Cependant, le coeur de l’homme étant devenu corrompu après la Chute,
ces désirs légitimes sont facilement transformés en idolâtrie, et c’est précisément
ce qu’interdit le dixième commandement. Jésus-Christ
nous éclaire merveilleusement là-dessus, lorsqu’il enseigne: “Cherchez
d’abord le Royaume de Dieu et sa justice, et toutes ces choses vous seront
données en plus.” Tous nos désirs
doivent être soumis au motif du Royaume de Dieu et sa justice.
Cela veut dire que la Loi de Dieu doit
régner dans nos coeurs et purifier nos désirs.
Ceci implique que nos désirs doivent bien souvent être soit réprimés,
s’ils ne sont pas conformes à cette Loi, soit réformés pour que le motif du
Royaume et de sa justice devienne vraiment notre priorité et guide notre coeur,
nos yeux et nos sens.
Mais,
que dire de la publicité commerciale qui a envahi notre vie et nous incite à désirer
posséder toutes sortes d’objets de consommation?
Certes, elle est parfois très subtile, et joue avec beaucoup de force de
persuasion sur les fibres sensibles des consommateurs.
La publicité dont les médias modernes nous entourent est-elle légitime?
Faut-il rejeter en bloc cette manière de présenter les produits
commerciaux aux acheteurs potentiels?
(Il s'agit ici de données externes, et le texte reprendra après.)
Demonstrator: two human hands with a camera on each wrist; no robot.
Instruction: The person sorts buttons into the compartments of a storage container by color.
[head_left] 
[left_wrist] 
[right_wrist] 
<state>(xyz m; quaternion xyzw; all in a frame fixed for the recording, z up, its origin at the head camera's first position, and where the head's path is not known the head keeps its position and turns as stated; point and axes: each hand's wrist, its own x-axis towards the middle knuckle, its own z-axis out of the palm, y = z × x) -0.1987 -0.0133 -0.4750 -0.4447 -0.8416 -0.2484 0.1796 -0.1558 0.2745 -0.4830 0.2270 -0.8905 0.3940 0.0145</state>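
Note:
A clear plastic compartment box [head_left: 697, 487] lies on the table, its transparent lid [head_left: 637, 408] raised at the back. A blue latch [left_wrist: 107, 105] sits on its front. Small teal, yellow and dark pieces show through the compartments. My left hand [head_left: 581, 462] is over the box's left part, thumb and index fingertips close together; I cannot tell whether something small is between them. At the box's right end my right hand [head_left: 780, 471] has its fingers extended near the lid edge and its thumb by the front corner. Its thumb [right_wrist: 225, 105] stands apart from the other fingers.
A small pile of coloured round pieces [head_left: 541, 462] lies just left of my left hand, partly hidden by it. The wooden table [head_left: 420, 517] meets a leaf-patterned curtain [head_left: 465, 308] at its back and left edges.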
Il
serait exagéré de soutenir cette position.
Il est légitime qu’un produit de qualité soit présenté sous un jour
avantageux aux consommateurs, pour autant qu’il ne s’agisse pas d’une
publicité mensongère qui trompe le public sur la qualité du produit.
L’existence de la publicité souligne aussi la responsabilité de
chacun de ne pas se laisser emporter par une convoitise idolâtre. Il serait très
naïf de croire qu’en supprimant la publicité, on supprime en même temps la
convoitise. Celle-ci n’a pas
attendu l’émergence des techniques publicitaires modernes pour se manifester
dans le coeur de l’homme. Cependant,
il est tout aussi clair que de nombreux messages publicitaires rejettent plus ou
moins ouvertement les normes présentées dans la Loi de Dieu. Le produit présenté
dans la publicité est justement dépeint comme quelque chose qui doit être
convoité de manière idolâtre. Le
corps de la femme est souvent employé comme technique pour souligner cette
convoitise. Ici, il est évident que
le septième commandement (Tu ne commettras pas d’adultère”) est
aussi transgressé.
Vous
le voyez, amis auditeurs, la portée du dixième commandement est très étendue,
et couvre en fait tous nos désirs intérieurs. Comme je l’ai mentionné au début
de cette émission, ce commandement fait écho au tout premier, qui défend
d’avoir d’autre dieu que le seul vrai Dieu, celui qui se révèle dans sa
Loi et en Jésus-Christ. La
prochaine fois, nous méditerons ensemble sur le contenu général de la Loi et
sur la relation entre la Loi et l’Évangile.